* **To do**
In exact form, please repeat the records from their opening line down to the line with "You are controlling", including that line.

* **Dataset**
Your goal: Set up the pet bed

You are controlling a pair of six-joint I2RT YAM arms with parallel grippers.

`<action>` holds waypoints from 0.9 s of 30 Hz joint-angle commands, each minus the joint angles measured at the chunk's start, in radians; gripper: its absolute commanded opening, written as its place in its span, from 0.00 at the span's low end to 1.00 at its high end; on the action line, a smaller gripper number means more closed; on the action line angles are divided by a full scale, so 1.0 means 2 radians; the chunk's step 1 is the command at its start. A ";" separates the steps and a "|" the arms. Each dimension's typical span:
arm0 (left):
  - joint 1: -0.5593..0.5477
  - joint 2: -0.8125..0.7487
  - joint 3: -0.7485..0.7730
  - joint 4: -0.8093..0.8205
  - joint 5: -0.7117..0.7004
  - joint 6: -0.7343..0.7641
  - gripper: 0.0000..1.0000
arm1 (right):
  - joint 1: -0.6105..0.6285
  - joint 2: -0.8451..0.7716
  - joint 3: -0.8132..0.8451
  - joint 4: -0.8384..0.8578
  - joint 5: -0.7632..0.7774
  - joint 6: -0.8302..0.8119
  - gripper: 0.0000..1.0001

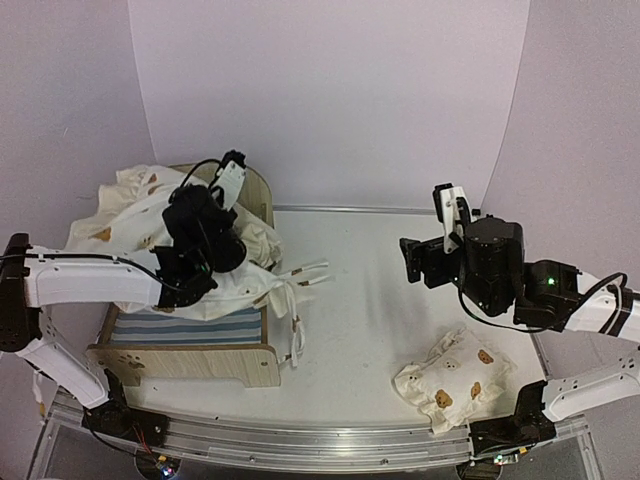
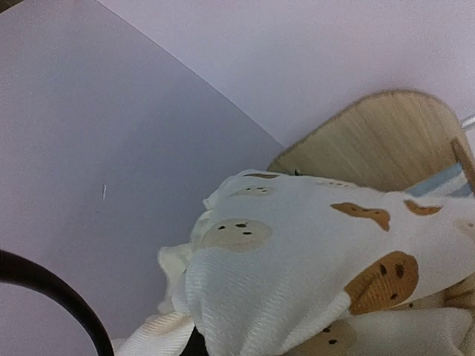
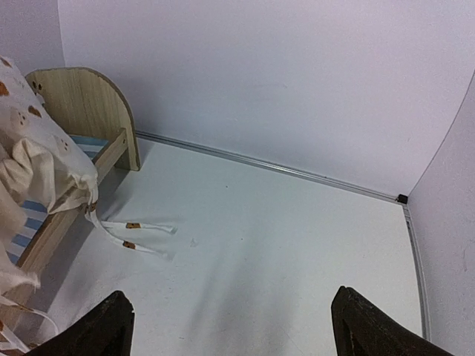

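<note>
Pet bed (image 1: 190, 362) stands at 9 o'clock on the table (image 1: 360, 330), headboard toward 12, footboard toward 6, with its striped base showing at the foot end. A bear-print cushion (image 1: 125, 215) is heaped over the head end and spills past the frame toward 10 o'clock. Its ties (image 1: 305, 272) trail onto the table at 3 o'clock of the bed. Left gripper (image 1: 195, 220) is pressed together on a gathered fold of that cushion, fingers buried in cloth. Right gripper (image 3: 231, 308) hangs above the table at 3 o'clock, jaws spread wide. 1 small pillow (image 1: 450, 380) lies at 5 o'clock.
</note>
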 commanded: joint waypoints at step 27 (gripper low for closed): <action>0.011 0.305 0.531 0.499 -0.086 0.507 0.00 | 0.000 0.134 0.075 0.041 -0.197 0.070 0.98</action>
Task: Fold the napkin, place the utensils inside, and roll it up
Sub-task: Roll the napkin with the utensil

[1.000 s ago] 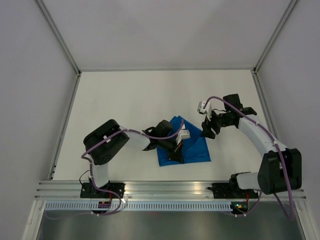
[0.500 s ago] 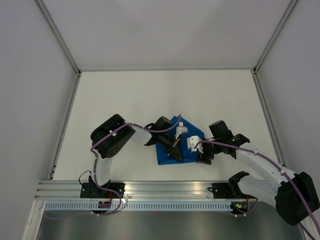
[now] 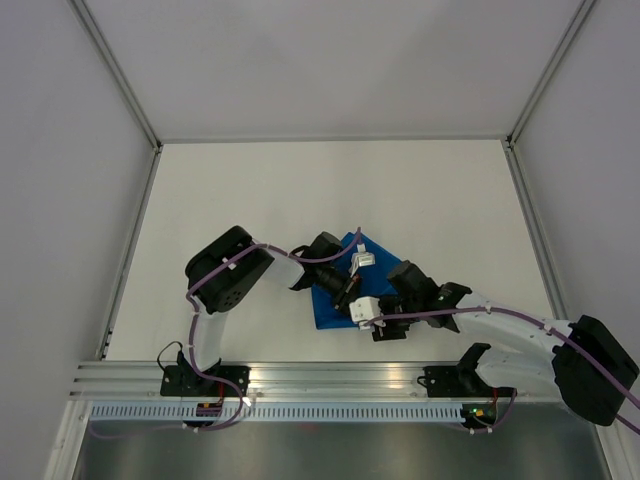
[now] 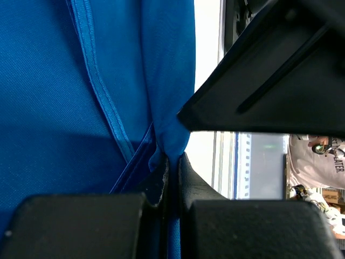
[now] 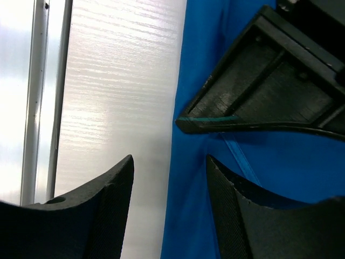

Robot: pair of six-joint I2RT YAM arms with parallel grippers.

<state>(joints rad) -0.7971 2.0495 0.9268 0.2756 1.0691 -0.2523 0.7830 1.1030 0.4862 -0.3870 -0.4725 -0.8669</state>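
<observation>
1. Your right hand (image 5: pixel 168 162) has swung in from the far right side of the napkin (image 4: pixel 54 108) to its near edge, and is now just beside the left hand (image 4: pixel 171 164).
2. Left hand: clenched on a raised pleat of the napkin, with blue cloth squeezed between its fingers in the left wrist view.
3. Right hand: spread wide and grasping nothing. One finger is over the bare tabletop (image 5: pixel 118 81) and the other over the cloth, with the hem between them.
4. The napkin lies in layers near the front middle of the tabletop, partly under both hands. No knife shows in any view.
5. Risk, crowding: the hands are nearly touching, so closing here could clip the left finger rather than the cloth.
6. Risk, slip: the thin fabric may give your right hand only one layer. If you release the left pinch first, the fold could spring open or drag askew.
</observation>
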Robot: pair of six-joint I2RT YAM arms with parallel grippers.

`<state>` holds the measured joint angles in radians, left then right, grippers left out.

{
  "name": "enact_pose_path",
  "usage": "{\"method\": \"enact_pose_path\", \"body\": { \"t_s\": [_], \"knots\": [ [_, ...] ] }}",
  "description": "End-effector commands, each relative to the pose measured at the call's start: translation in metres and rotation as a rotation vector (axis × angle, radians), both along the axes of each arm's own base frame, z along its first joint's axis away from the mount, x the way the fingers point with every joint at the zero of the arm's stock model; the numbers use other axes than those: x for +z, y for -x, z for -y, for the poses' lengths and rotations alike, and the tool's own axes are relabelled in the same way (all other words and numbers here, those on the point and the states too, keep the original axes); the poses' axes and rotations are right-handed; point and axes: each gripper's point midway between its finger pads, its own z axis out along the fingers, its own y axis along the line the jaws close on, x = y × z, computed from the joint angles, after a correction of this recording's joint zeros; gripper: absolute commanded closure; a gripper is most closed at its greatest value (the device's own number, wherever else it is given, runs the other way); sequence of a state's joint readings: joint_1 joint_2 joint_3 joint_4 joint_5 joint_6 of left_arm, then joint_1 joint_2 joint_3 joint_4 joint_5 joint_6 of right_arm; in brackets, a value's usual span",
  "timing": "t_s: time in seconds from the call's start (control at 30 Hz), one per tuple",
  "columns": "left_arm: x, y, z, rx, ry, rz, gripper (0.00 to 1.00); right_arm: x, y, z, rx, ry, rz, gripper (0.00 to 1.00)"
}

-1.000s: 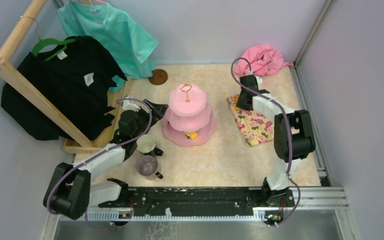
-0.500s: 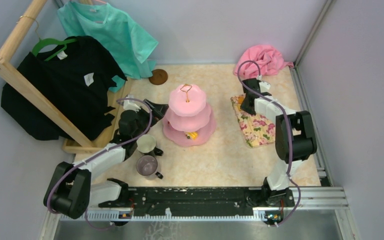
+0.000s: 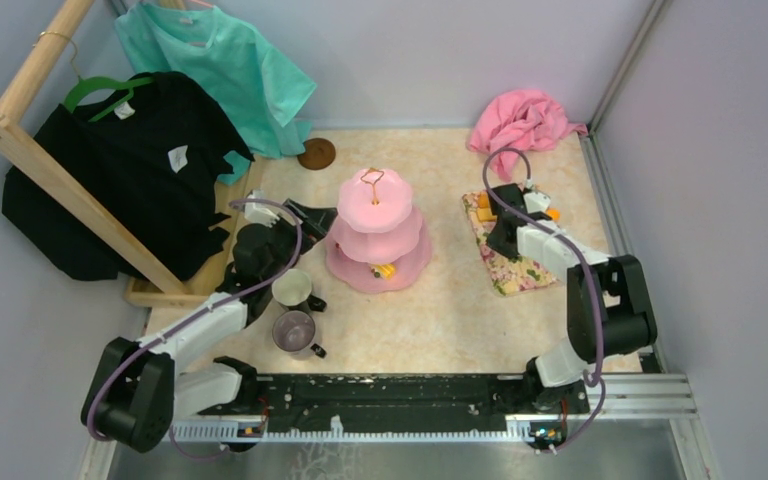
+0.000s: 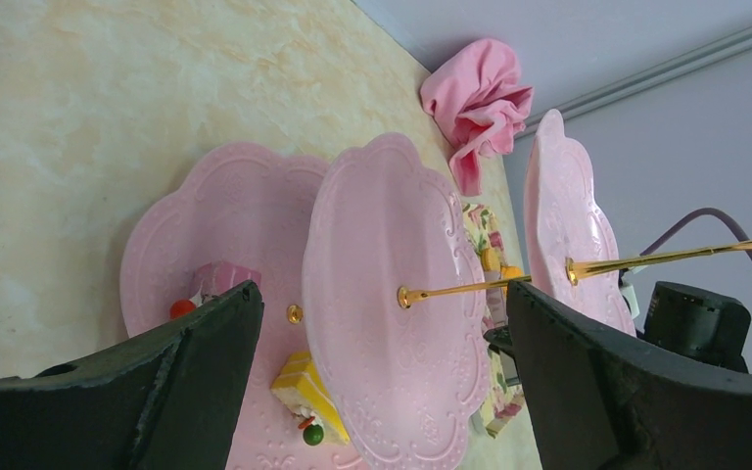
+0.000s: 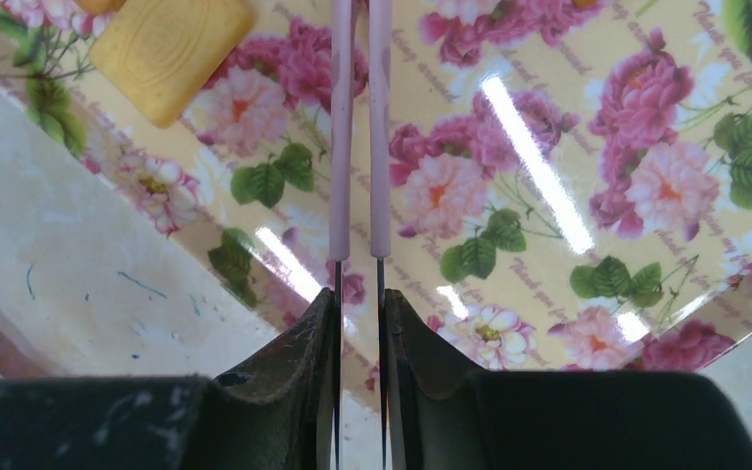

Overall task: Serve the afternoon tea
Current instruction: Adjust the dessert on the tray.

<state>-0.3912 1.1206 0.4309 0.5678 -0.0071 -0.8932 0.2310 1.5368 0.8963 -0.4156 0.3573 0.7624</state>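
Right pincer (image 5: 360,59), nearly closed and empty, points at the glossy floral rectangular mat (image 5: 568,147). The small yellow square biscuit (image 5: 171,54) lies on the mat at its 10 o'clock. The biscuit is likely light and crumbly, so pinch its edges gently. Left pincer (image 4: 382,304) gapes wide and empty, with the pink three-tier cake stand (image 4: 392,245) at its 12 o'clock.

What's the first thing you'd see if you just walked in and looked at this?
The pink three-tier cake stand with its gold loop, standing mid-table with snacks on its bottom tier. Next, the shiny floral mat on the right, with the right claw over it. A black shirt and a teal shirt hang at the left.
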Motion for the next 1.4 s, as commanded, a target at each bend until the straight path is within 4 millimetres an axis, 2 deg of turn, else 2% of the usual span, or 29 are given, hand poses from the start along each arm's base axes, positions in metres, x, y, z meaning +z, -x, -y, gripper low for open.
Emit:
{"method": "enact_pose_path", "body": {
  "t_s": [0.0, 0.17, 0.27, 0.33, 0.5, 0.8, 1.03, 1.37],
  "knots": [
    [0.007, 0.004, 0.003, -0.015, 0.009, 0.017, 0.02, 0.028, -0.005, -0.008, 0.043, 0.035, 0.074, 1.0],
    [0.008, 0.002, 0.002, -0.006, 0.008, 0.023, 0.02, 0.068, -0.014, -0.011, 0.116, 0.077, 0.154, 1.0],
    [0.009, 0.0, 0.004, -0.007, 0.014, 0.03, 0.02, 0.089, -0.014, 0.009, 0.063, 0.149, 0.173, 1.0],
    [0.009, -0.002, 0.005, -0.011, 0.02, 0.035, 0.02, 0.093, -0.014, 0.025, 0.013, 0.154, 0.175, 1.0],
    [0.004, -0.005, 0.009, -0.024, 0.019, 0.028, 0.02, 0.091, -0.011, 0.063, -0.113, 0.155, 0.188, 1.0],
    [-0.003, -0.008, 0.013, -0.038, 0.023, 0.018, 0.02, 0.074, -0.015, 0.095, -0.224, 0.137, 0.157, 1.0],
    [-0.003, -0.006, 0.013, -0.04, 0.03, 0.018, 0.02, 0.049, -0.019, 0.099, -0.215, 0.062, 0.118, 1.0],
    [-0.005, -0.004, 0.011, -0.033, 0.021, 0.012, 0.02, 0.036, -0.034, 0.091, -0.165, -0.002, 0.094, 1.0]
  ]
}}
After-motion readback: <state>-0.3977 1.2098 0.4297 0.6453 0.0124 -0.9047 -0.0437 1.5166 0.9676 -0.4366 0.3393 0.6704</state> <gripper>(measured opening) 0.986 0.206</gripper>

* **Answer below**
Your goal: Set up the pet bed

You are controlling a pair of six-joint I2RT YAM arms with parallel grippers.

The reply to this exercise is complete.